INPUT MATERIAL>
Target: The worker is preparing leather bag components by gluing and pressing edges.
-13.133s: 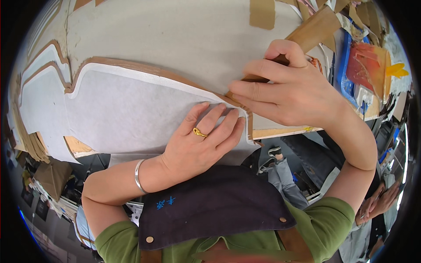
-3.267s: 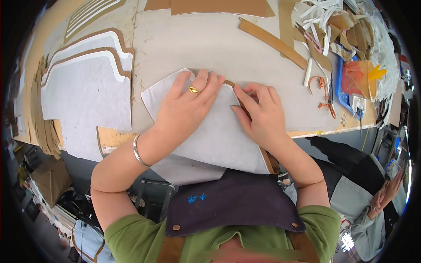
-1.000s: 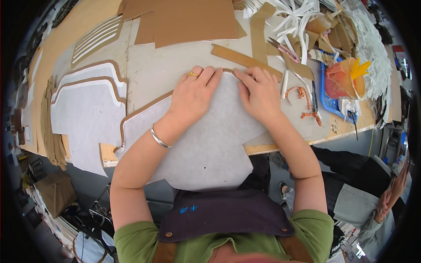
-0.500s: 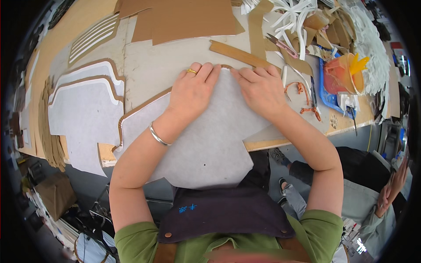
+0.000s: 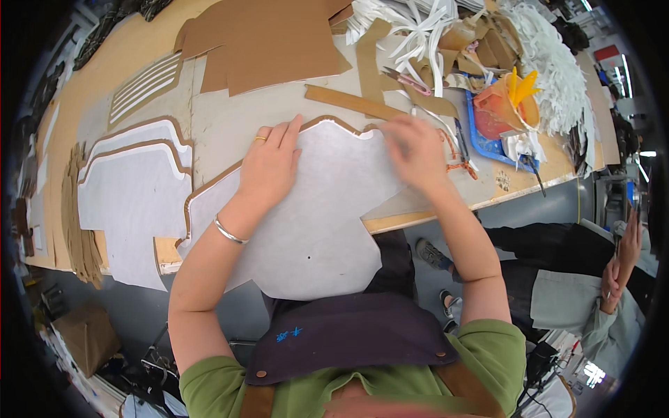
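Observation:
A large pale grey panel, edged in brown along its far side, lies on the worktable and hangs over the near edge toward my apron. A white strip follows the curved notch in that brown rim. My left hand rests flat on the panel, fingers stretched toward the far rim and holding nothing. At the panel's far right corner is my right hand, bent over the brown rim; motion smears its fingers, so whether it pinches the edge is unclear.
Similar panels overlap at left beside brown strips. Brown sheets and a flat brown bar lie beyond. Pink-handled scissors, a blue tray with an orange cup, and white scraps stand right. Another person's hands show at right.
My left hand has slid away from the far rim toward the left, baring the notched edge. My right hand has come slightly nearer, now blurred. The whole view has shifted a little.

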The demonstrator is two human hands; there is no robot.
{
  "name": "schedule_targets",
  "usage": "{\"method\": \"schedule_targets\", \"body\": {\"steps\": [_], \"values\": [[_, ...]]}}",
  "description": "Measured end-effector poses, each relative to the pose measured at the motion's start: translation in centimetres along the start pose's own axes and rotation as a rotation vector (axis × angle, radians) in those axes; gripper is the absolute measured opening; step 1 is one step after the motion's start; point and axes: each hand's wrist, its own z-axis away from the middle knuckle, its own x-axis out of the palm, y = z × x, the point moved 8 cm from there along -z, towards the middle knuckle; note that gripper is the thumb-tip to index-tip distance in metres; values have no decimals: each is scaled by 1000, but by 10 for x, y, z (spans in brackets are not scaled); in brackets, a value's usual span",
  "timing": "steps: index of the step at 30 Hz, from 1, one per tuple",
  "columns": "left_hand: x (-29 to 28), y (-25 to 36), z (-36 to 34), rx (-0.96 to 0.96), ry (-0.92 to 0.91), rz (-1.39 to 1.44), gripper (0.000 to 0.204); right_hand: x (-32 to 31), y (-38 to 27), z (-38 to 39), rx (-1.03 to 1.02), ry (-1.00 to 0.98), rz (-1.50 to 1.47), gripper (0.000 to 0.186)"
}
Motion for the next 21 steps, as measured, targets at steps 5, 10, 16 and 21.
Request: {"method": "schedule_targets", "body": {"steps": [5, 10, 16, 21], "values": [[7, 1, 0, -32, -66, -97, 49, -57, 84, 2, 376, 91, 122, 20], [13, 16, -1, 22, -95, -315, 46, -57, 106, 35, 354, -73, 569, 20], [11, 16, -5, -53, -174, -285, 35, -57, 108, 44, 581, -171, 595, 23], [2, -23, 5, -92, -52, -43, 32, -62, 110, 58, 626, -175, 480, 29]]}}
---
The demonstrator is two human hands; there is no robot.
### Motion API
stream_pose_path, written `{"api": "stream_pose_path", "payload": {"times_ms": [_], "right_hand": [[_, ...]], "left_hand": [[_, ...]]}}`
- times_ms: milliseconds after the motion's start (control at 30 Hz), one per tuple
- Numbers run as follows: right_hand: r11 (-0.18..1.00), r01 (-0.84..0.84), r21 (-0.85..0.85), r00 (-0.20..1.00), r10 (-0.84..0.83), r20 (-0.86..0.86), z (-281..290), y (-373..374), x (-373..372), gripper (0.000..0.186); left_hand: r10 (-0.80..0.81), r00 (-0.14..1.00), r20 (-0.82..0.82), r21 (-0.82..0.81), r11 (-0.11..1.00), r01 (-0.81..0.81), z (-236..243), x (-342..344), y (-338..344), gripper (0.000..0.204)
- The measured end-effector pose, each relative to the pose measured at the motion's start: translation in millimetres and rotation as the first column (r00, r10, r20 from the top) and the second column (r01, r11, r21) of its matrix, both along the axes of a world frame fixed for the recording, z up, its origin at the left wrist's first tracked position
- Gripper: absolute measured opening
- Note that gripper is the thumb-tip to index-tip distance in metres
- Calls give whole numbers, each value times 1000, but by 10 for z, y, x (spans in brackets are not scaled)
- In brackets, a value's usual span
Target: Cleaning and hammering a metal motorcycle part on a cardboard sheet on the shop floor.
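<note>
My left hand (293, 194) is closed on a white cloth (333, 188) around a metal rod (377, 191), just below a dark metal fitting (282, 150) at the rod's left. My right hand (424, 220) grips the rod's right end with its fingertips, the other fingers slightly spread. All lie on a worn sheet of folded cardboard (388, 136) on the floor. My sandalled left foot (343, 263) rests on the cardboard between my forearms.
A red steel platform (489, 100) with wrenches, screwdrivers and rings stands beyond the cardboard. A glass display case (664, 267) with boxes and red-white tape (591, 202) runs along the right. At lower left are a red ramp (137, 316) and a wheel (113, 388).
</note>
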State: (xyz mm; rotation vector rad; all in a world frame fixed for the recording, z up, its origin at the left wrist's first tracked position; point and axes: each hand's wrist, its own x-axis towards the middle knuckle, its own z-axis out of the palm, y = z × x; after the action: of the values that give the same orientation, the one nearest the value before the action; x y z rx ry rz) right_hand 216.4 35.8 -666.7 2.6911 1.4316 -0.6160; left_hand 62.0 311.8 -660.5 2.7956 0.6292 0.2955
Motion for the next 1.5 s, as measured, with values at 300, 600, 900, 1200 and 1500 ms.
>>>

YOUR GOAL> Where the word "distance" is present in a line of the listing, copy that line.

THE COMPLETED TASK>
  "description": "Measured end-effector poses, each relative to the pose measured at the motion's start: translation in centimetres along the start pose's own axes and rotation as a rotation vector (axis × angle, radians) in those axes; gripper is the absolute measured opening; step 1 is one step after the motion's start; point and axes: each hand's wrist, its own z-axis away from the middle knuckle, its own x-axis out of the palm, y = z × x, the point moved 8 cm from there along -z, towards the middle knuckle; note that gripper is the thumb-tip to index-tip distance in metres; values have no decimals: each is scaled by 1000, but by 10 for x, y, z (spans in brackets are not scaled); in brackets, a value's usual span",
- Note that gripper is the thumb-tip to index-tip distance in metres

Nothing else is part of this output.